What needs to be done: Check each line below for the word "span", and copy those that have it.

(Records from a data source)
[Start of Attachment]

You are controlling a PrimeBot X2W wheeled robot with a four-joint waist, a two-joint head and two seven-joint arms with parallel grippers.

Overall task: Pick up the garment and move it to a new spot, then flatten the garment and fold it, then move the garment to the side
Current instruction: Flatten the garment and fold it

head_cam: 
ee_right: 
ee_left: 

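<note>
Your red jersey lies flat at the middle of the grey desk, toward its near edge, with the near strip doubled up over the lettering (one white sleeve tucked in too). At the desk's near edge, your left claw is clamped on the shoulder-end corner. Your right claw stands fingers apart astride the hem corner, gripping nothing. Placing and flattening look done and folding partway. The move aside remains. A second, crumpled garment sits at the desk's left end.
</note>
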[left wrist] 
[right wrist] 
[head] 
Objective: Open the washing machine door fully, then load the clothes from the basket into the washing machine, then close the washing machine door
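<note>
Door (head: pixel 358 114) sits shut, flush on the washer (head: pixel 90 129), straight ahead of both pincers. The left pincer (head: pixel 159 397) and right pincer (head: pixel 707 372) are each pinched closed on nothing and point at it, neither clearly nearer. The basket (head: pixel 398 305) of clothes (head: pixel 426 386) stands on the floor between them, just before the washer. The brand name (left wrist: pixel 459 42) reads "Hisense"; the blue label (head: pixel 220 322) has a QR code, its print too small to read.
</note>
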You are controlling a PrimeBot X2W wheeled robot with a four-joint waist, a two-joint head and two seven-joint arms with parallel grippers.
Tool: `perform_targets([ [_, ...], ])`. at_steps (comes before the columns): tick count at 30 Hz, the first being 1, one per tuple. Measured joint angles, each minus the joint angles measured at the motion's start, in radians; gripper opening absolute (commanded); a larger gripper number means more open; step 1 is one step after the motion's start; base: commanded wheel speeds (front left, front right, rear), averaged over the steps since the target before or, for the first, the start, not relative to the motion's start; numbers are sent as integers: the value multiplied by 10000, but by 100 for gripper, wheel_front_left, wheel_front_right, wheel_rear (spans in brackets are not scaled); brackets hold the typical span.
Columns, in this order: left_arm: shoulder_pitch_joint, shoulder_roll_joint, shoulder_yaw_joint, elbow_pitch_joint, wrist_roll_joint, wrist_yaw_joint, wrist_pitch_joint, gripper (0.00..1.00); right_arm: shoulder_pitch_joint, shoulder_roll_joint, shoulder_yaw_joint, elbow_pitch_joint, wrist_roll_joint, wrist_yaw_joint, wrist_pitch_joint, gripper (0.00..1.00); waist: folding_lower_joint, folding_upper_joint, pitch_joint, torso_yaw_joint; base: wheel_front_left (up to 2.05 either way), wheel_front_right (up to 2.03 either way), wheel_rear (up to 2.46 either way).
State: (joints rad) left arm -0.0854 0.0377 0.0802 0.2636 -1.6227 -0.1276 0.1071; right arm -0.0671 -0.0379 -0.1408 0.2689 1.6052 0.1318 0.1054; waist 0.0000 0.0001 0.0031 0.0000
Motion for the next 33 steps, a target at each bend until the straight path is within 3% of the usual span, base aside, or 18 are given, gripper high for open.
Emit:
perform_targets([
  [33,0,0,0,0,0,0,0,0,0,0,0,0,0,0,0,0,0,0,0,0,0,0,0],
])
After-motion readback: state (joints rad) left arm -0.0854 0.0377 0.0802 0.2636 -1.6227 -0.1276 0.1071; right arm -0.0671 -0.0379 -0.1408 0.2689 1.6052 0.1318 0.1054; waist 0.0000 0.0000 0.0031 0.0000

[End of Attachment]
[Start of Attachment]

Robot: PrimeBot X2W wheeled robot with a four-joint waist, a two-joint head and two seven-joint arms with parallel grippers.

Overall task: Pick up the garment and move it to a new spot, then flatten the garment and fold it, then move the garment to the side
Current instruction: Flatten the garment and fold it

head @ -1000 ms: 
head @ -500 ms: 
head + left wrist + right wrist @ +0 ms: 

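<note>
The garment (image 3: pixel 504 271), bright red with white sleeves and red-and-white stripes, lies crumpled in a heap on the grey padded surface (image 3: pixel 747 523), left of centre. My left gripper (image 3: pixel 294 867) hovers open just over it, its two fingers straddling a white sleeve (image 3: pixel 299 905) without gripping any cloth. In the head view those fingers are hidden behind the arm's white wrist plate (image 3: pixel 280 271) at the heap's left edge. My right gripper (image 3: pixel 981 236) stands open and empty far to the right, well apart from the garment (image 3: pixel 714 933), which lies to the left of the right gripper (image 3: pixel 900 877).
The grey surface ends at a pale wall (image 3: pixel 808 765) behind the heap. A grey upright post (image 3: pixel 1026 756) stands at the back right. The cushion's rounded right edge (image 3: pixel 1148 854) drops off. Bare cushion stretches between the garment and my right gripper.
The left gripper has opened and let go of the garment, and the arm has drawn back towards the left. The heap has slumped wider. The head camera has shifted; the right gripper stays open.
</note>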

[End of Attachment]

Answer box:
Tool: `perform_targets([ [_, ...], ])`. at_steps (comes before the columns): tick count at 30 Hz, the first being 1, one per tuple. Measured joint angles, each minus the joint angles measured at the motion's start, in radians; gripper opening absolute (commanded); a larger gripper number means more open; step 1 is one step after the motion's start; base: commanded wheel speeds (front left, front right, rear), averaged over the steps since the target before or, for the first, the start, not relative to the motion's start; numbers are sent as integers: the value multiplied by 10000, but by 100 for gripper, wheel_front_left, wheel_front_right, wheel_rear (spans in brackets are not scaled); brackets hold the typical span.
Motion for the next 33 steps, a target at each bend until the straight path is within 3% of the usual span, base aside, or 18 are given, gripper high for open.

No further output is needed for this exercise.